Ever notice how, in sitcoms, when someone is in trouble there’s always one character that comes up with an irrational and nonsensical idea that everyone agrees to act on and follow?
This week, we’ve got two such characters: Mattel and Sports Illustrated.
Working together to marry Barbie®’s #Unapologetic campaign with the 50th anniversary of the magazine’s annual Swimsuit Issue, these two industry giants MUST have been thinking “Why, this is just crazy enough to work.”
Both the doll and the issue have been criticized for fueling unrealistic expectations about women’s bodies. “The pairing is perfect almost to the point of parody,” says writer Adi Robertson in a recent piece for the Verge. “If you wanted to find the two longstanding cultural touchstones most likely to push buttons about body image and the presentation of women, you’d be hard-pressed to do better.”
Even #Unapologetic’s full-page ad in this week’s New York Times, “Why Posing for Sports Illustrated Suits Me,” reads like a virtual nose-thumbing.
“Today, truly anything is possible for a girl,” says Barbie as she tells us of other models that have appeared in the issue, all “great examples of confident and competent women” who have “broken barriers and established empires.” I could imagine her raising her tiny plastic hand to her flawless face.
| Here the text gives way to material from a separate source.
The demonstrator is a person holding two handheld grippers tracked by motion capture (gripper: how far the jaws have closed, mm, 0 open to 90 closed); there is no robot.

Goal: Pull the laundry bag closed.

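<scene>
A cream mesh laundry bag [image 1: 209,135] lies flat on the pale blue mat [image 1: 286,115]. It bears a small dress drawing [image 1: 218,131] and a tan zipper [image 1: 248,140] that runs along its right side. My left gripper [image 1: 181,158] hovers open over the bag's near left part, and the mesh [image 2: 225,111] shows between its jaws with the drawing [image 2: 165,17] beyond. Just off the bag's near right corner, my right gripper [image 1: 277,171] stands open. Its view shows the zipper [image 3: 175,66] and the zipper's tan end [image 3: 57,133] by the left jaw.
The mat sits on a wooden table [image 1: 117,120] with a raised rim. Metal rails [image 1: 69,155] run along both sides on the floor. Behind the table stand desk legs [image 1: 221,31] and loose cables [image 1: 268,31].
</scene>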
Nanny nanny boo boo.
Really, Barbie? Is that what we celebrate in this issue: Confidence, competence, and accomplishment?
Even you have to laugh at your choice of platforms to speak from, my spindly childhood friend. Because if that was what it was all about, the Swimsuit Issue of a magazine with the word “sports” in its name would more than occasionally feature women athletes, wouldn’t it?
I don’t have a problem with Barbie dolls or models or even the SI Swimsuit Issue. But I do have a problem with someone trying to make standard bearers from objects that obviously are not. Neither Barbie nor Sports Illustrated will ever be a symbol of empowerment for women, no matter how #clever the #explanation may be.
It’s as crazy as thinking a change of clothes can make you an astronaut or a pastry chef.